The Service Provider shall provide the following services to the Buyer in accordance with the terms and conditions of this agreement based upon your needs and what Brand Chiro invoices you for. The Buyer shall not receive any of the services below unless they pay for them through an invoice sent by Brand Chiro in email. The Buyer shall only receive the specific services labeled on their invoice that match the list of services below on a per item basis.
1. Logo and Branding
We will provide the set of branding collateral shown on our website at the time of sign-up . For branding packages, the Service Provider shall provide only the specific items requested in the Buyer’s Discovery Guide that they fill out online. The logo design includes six initial logo concepts based upon the your ideas and feedback. Once a logo design concept has been chosen, we will provide four rounds of changes to the logo. The business card will reflect the branding across the website and logo and have the information given on your Discovery Guide.. We will provide two rounds of changes for the business card. All or any other branded materials such as Thank-You Postcards, Complimentary Assessment Cards, Ticket To Good Health Cards, and Screening banner designs will have two rounds of revisions before additional charges will be made. If any item other than logo, goes beyond two revision rounds, a $50 per revision fee will be charged per item. The Buyer accepts that Brand Chiro does not print materials, nor provides any printing services.
2. Website Design and Development
We create responsive websites built with WordPress. The Service Provider will build the website based on our standard web development methods. The website design will reflect the Buyer’s branding in look and tone that The Buyer provides to us in your Discover Guide and emails. Content Writing support is provided, and each page of content will have two rounds of changes requested in email form by the Buyer. This written text content will be provided to the Buyer before we build the website for approval. The Buyer shall review this information and request all changes before the website is built. Each page of the website will have two rounds of design and content changes allowed by the Buyer.
Email Address: The Buyer shall be provided one email address with the G Suite platform, paid by the Buyer. A list of instructions will be sent to the Buyer when the email address is set up. This setup process will allow the Buyer to enter their own billing information to pay for the G Suite fee on a monthly basis. The Service Provider will not pay for this fee.

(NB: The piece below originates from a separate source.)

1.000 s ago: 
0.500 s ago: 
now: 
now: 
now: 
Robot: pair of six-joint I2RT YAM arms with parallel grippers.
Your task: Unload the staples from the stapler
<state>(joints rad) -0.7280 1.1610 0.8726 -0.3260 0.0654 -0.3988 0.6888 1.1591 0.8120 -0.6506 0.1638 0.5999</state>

Domain and Hosting: The Service Provider shall provide The Buyer with a domain name based on availability*. Hosting is provided by InMotion Hosting. If The Buyer chooses to move away from The Service Provider’s monthly partnership, and cancel service, the Service Provider will release the Buyer’s domain name and provide the Buyer with the website files to use with another provider. The Buyer is responsible for finding a new hosting provider, and a service to implement the WordPress files. The WordPress website files will be sent in in the form of an email with a download link from The Service Provider to the Buyer.
*Domain Name: If The Buyer owns a domain name at the time of first invoice payment, the Service Provider will keep it with the Buyer’s current registrar, and connect it to the Service Provider’s hosting service.
The website project fee is listed on the “Websites” page of our Brand Chiro website. The current price at the time of the Buyer’s sign-up date is what The Buyer is agreeing to pay monthly upon signup.
3. Website Updates and Maintenance
The Service Provider shall charge a $70 or $65 per month fee for the website update and maintenance service. This fee is required for all websites from the Service Provider. The final monthly partnership fee will be shown on the invoice to the Buyer upon the fourth month of payments.
UPDATES: Once per month updates will be provided to the Service Provider by request of the Buyer in email. These changes can be design or content changes. MAINTENANCE: All website plug-ins, themes and hosting will remain updated for the life of the partnership. These claims of updates and maintenance do not guarantee visibility on the internet when using search. The Service Provider will make best efforts to increase Search Engine Optimization based on its own specifications, but does not guarantee rankings on any search engine or social media platform.
5. Video Packages
The Service Provider shall produce, film, and edit the videos listed in the Buyer’s chosen package. The Service Provider shall email the first invoice to confirm project with the Buyer. The Buyer agrees to the videos listed on the first invoice as the official list of final deliverable products that they will receive. Any video creation beyond those listed on the Buyer’s invoice will incur an additional fee. By paying the first invoice, the Buyer enters into a monthly contract with monthly payments until the total amount of payments has been completed.
Two rounds of corrections will be allowed once the first version of each video edit has been provided. Any travel expenses beyond a 15 mile radius of Atlanta will be incurred. Any travel requiring flights, rental car and hotel will be paid for by The Buyer unless credit is given with written permission in email by Brand Chiro.
You will pay the monthly fee amount for twelve months until your account is fully paid. If the Buyer stops making payments for any reason, the Service Provider will require the Buyer to remove all videos from any and all social media accounts, video hosting platforms and website to no longer be used until the account is paid off.
1. Logo and Branding
If the Service Provider can not provide the full services for the Buyer, Service Provider will release current files and versions of the designs, and refund 50% of the project fee. The Service Provider will not provide any refund further than 50% if the Service Provider make it past the first round of designs for any designed item.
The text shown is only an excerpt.